Brief -
Write the listing out again word for word. Pictures do not belong in the copy.
◆ ◆ ◆ ◆ ◆ ◆ ◆
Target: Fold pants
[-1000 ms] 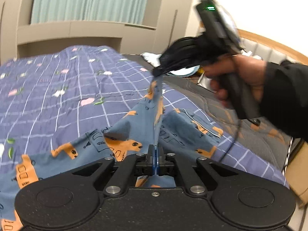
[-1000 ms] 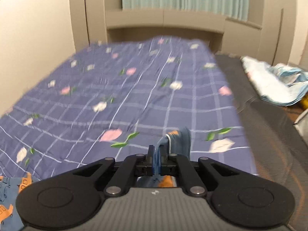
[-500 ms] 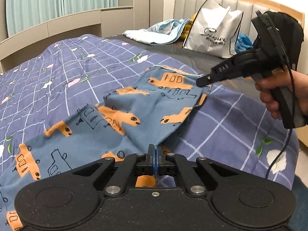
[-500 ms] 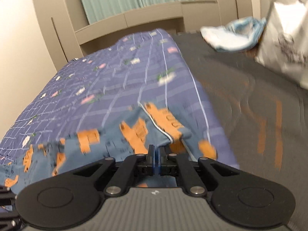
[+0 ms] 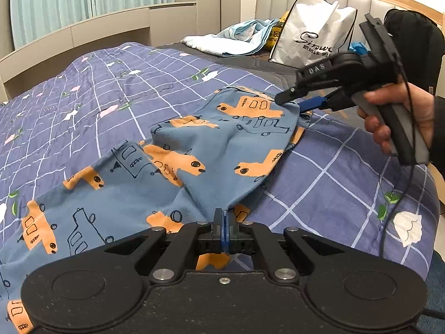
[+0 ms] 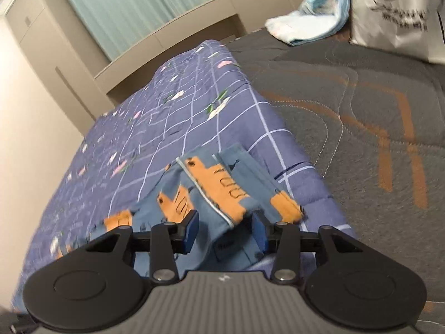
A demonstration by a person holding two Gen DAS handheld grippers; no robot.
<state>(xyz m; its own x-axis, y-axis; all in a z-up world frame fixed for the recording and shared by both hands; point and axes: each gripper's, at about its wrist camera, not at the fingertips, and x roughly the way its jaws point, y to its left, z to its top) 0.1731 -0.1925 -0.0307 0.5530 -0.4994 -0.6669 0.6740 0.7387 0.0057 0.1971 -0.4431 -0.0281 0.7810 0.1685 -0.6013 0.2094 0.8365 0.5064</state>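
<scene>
Bed with purple checked quilt (image 5: pixel 83 105), padded headboard (image 5: pixel 278 2), beige built-in shelving (image 6: pixel 69 83), pale green curtains (image 5: pixel 55 5)

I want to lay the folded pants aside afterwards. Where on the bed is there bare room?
Bare quilt lies between the pants and the window-side ledge. The grey mattress is bare between the quilt's edge and the white bag. By the headboard it is crowded: bag and crumpled blue cloth. The near quilt corner holds both grippers.

Pants (image 5: pixel 194 150) on quilt (image 5: pixel 83 97), bag (image 5: pixel 314 27) behind
</scene>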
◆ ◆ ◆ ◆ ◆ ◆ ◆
Task response -
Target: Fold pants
[-1000 ms] 
[-1000 ms] 
[-500 ms] 
[-500 ms] 
[+0 ms] 
[+0 ms] 
A demonstration by a person holding two Gen DAS handheld grippers; no robot.
<state>(xyz m; its own x-axis, y-axis; all in a z-up world frame fixed for the recording and shared by both hands; point and axes: each gripper's, at about its wrist camera, not at the fingertips, and x roughly the way its jaws point, y to its left, z to its top) 0.1731 -0.1925 -0.0307 0.5530 -0.4994 -0.6669 0.6740 0.7387 0.0057 0.1971 -0.4431 -0.0281 0.7810 0.1685 -0.6013 0.2094 0.8365 0.5064</state>
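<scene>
Bed with purple checked quilt (image 5: pixel 83 105), padded headboard (image 5: pixel 278 2), beige built-in shelving (image 6: pixel 69 83), pale green curtains (image 5: pixel 55 5)

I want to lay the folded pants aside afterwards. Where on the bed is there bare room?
Bare quilt lies between the pants and the window-side ledge. The grey mattress is bare between the quilt's edge and the white bag. By the headboard it is crowded: bag and crumpled blue cloth. The near quilt corner holds both grippers.

Pants (image 5: pixel 194 150) on quilt (image 5: pixel 83 97), bag (image 5: pixel 314 27) behind
</scene>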

The exercise has been answered, and the work is done.